**Stored data:**
----------

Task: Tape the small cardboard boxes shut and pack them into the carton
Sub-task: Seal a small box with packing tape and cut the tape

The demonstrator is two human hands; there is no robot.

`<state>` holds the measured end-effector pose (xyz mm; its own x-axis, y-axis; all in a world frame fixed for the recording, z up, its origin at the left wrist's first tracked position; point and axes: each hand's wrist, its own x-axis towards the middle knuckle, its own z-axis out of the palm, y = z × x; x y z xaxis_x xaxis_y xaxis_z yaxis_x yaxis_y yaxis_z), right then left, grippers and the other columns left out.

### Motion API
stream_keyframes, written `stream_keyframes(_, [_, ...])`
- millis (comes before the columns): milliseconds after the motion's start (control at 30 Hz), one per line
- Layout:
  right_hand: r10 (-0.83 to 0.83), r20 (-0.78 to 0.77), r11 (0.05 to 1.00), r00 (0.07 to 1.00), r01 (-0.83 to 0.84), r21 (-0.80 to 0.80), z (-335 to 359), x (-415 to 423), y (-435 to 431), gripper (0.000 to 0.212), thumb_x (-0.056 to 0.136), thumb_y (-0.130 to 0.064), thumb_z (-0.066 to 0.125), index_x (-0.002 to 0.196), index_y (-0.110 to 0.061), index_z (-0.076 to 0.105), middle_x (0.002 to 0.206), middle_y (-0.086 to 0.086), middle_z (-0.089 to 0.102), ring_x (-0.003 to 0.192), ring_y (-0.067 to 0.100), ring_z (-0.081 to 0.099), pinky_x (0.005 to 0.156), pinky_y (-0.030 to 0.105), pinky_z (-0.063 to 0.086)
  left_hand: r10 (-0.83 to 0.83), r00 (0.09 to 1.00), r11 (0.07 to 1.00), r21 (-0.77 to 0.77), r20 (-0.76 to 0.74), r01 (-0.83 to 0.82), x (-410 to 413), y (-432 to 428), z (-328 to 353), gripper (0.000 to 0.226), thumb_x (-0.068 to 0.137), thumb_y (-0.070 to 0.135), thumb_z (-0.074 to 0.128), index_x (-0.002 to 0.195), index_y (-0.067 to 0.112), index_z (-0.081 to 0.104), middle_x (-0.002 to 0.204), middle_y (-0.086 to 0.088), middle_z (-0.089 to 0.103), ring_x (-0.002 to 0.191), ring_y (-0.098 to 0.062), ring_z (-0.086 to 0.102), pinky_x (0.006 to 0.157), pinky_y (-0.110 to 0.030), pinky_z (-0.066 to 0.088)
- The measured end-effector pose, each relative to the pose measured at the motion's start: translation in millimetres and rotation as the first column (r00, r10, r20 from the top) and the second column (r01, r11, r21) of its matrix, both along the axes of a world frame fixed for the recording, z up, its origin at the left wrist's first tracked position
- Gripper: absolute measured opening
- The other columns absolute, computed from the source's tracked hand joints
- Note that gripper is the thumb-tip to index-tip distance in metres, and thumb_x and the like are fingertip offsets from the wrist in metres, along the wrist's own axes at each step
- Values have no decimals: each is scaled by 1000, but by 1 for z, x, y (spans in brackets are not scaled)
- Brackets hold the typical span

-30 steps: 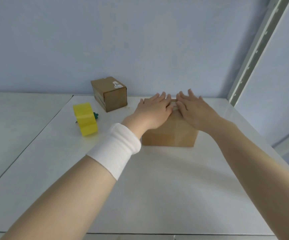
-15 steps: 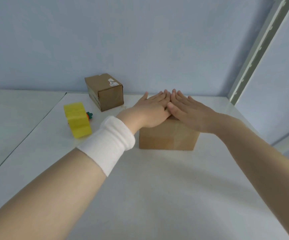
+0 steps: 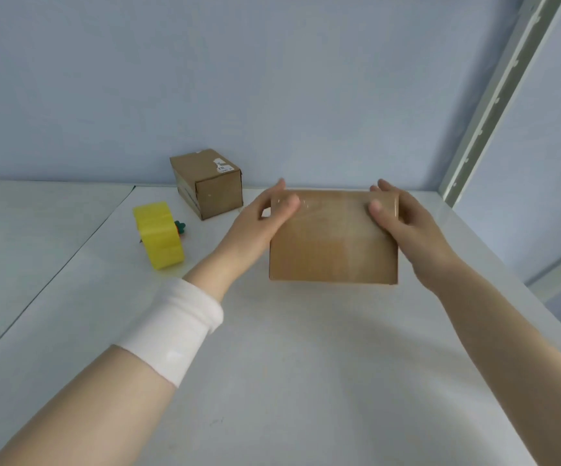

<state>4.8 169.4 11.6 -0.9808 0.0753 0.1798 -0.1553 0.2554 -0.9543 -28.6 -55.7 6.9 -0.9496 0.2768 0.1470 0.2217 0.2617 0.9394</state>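
Observation:
A small brown cardboard box (image 3: 332,240) is held between both hands above the white table, one broad face tilted toward me. My left hand (image 3: 259,220) grips its left side, thumb on the near face and fingers behind. My right hand (image 3: 403,220) grips the right side the same way. A second small cardboard box (image 3: 210,183) with a white label stands at the back by the wall. A roll of yellow tape (image 3: 159,235) stands on edge to the left, with a small orange and green item (image 3: 180,227) behind it. No carton is in view.
The white table (image 3: 289,364) runs to the blue wall at the back. A seam divides it from another white surface (image 3: 20,250) on the left. A pale metal upright (image 3: 494,95) rises at the right, past the table's right edge.
Both hands lay flat on top of the box and pressed it down. Now they have slid to its sides, gripped it and tipped it up off the table.

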Motion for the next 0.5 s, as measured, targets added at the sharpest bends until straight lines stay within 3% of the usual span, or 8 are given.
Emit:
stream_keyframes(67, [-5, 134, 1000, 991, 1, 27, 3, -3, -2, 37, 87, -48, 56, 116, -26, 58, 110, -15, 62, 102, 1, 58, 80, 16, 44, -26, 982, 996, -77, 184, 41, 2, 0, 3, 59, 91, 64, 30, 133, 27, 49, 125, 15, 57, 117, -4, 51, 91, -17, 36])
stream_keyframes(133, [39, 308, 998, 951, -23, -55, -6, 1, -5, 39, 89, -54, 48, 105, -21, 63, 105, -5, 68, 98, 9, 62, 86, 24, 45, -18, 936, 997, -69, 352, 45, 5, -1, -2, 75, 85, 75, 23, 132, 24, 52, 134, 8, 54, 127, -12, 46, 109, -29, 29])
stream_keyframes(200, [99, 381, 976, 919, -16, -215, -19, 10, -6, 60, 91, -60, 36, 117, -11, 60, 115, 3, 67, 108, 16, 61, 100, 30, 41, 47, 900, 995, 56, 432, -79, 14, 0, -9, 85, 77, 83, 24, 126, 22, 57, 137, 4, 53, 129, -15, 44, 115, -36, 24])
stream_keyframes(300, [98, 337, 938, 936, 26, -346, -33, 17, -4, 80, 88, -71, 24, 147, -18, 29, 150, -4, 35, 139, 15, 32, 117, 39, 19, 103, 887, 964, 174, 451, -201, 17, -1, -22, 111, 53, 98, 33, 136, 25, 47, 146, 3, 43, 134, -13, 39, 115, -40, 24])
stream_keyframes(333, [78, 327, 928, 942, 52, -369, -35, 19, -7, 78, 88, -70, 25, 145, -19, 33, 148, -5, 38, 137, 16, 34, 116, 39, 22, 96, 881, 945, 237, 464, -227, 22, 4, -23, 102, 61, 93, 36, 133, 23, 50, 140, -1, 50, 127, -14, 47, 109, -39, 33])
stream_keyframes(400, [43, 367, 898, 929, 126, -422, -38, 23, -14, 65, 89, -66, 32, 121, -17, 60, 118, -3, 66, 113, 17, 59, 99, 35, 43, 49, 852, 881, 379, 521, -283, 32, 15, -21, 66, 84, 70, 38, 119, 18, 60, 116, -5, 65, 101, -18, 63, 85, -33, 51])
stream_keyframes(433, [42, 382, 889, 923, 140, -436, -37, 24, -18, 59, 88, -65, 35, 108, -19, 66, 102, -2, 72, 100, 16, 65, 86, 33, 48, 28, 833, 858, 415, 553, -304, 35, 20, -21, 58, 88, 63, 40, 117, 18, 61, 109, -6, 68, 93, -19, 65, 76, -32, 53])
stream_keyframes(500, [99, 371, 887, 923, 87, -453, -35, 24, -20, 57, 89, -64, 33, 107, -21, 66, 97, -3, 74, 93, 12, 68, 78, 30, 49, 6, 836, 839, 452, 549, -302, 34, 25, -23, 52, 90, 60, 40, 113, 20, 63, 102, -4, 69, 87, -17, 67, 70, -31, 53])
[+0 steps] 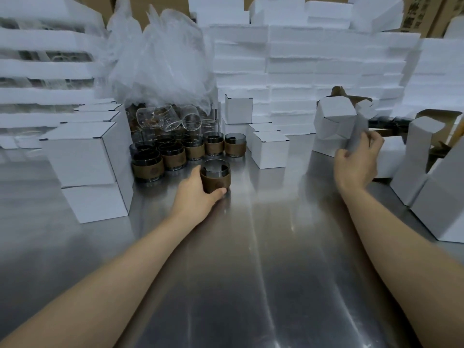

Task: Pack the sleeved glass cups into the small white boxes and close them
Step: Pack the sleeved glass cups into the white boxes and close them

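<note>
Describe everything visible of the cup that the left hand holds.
The cup is a round tumbler of dark, smoky glass with a brown, leather-like sleeve around its body; the rim above is bare. It is upright, mouth open, apparently empty. The left hand grips it round the sleeve, thumb near the base. It is low over the steel table, in front of the other sleeved cups; whether it touches the table I cannot tell.

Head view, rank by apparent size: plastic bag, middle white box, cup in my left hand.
1. plastic bag
2. middle white box
3. cup in left hand
Box and cup look close; cup nearer, so unsure.
</note>
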`<action>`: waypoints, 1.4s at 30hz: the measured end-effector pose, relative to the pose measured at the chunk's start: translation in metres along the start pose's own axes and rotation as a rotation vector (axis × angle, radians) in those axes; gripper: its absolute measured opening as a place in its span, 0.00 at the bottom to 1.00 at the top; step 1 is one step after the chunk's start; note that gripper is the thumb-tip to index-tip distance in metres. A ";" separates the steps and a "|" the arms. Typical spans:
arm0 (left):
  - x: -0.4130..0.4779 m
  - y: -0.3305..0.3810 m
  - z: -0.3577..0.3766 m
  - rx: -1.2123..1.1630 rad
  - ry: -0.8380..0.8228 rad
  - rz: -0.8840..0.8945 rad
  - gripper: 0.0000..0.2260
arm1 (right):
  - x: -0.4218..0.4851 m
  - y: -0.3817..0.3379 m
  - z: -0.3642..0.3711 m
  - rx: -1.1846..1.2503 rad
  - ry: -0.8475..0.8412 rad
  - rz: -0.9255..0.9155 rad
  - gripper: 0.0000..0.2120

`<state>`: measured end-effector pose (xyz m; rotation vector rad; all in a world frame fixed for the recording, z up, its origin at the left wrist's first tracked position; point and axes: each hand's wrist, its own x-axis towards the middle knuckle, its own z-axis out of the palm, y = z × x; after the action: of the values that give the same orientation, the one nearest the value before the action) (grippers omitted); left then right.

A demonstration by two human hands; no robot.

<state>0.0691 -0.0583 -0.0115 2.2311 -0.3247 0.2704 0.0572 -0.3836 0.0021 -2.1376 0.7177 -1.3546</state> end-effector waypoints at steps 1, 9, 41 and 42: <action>0.000 0.000 -0.001 -0.012 0.013 -0.008 0.28 | -0.004 -0.005 0.000 0.029 0.037 -0.009 0.20; -0.001 0.002 -0.008 -0.010 0.118 -0.099 0.33 | -0.058 -0.086 -0.011 0.559 0.216 0.050 0.06; -0.008 0.007 -0.009 -0.378 0.432 0.194 0.09 | -0.145 -0.152 -0.009 0.782 -0.574 -0.197 0.34; -0.009 0.007 -0.008 -0.388 0.445 0.208 0.09 | -0.144 -0.151 -0.009 0.820 -0.548 -0.143 0.29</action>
<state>0.0579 -0.0548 -0.0038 1.7002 -0.3328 0.7366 0.0208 -0.1781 0.0118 -1.7401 -0.1988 -0.8276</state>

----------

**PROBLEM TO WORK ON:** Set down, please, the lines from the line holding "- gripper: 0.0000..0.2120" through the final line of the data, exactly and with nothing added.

**RESULT OF THE EXERCISE:**
  - gripper: 0.0000..0.2120

`<state>`: measured end-effector pose (xyz m; rotation vector rad; all in a world frame fixed for the recording, z up, its origin at the left wrist's first tracked position; point and axes: each hand's wrist, its own x-axis towards the middle knuckle, its own z-axis out of the palm, y = z × x; after the action: of the values that give the same orientation, the one nearest the value before the action) (grippers omitted); left then right.

A demonstration by two human hands; no robot.

<state>0.0691 -0.0583 -0.0115 2.2311 -0.3247 0.2704 0.0572 -0.3836 0.0021 -2.1376 0.7177 -1.3546</state> end-effector waypoints at steps 1, 9, 41 and 42: <action>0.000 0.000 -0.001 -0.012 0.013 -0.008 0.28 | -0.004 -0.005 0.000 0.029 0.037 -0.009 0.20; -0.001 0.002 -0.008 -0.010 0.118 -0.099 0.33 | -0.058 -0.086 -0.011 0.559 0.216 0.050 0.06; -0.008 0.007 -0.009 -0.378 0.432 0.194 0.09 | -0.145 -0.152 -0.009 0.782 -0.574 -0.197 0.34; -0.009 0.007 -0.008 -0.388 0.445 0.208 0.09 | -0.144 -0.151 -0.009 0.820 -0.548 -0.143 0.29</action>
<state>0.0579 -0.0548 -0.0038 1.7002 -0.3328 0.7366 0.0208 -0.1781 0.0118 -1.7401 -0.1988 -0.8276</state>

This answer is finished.